To be honest I have no idea what is needed by the kernel for the bios to beable to check that the os is responding correctly. I enabled it on a test server and had the same issue on a default 4.6 cent install. I could have the name in the bios (the service ) incorrect ie, watch guard,watch dog , watch "something" I know it is psent on serval types of motherboad manufactures. Take a look should be easy to find
On Sun, 2008-05-25 at 18:33 -0400, Gregg McClintic wrote:
To be honest I have no idea what is needed by the kernel for the bios to beable to check that the os is responding correctly. I enabled it on a test server and had the same issue on a default 4.6 cent install. I could have the name in the bios (the service ) incorrect ie, watch guard,watch dog , watch "something" I know it is psent on serval types of motherboad manufactures. Take a look should be easy to find
I don't know if this generally applies, but my last contract w/IBM, we had a custom BIOS with a hardware watchdog. Certain bits needed to be reset before the hardware countdown completed. If not, reboot began with the boot device automatically set to the CD. If that failed, it did it with floppy.
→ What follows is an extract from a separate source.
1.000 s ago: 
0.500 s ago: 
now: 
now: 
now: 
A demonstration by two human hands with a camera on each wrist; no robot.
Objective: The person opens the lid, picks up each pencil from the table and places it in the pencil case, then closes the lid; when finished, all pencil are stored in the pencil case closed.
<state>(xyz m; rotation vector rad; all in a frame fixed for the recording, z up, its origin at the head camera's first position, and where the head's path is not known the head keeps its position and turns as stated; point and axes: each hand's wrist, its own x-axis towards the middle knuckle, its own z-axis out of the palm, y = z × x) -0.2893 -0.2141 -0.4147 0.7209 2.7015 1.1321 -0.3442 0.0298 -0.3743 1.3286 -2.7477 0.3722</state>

We were strong on RAS for the project, a NAS product.
Needless to say, I can't recall if any kernel changes were made to support it or not (2.4 kernels).
If your BIOS has anything like that setup, you'll probably need to disable the feature until you can find out what needs to be done. Then that will need to be in a very early init script, IIRC. I do remember that part of it.
Hmmm, ISTR that we had a device driver that gave us access, root privileges only.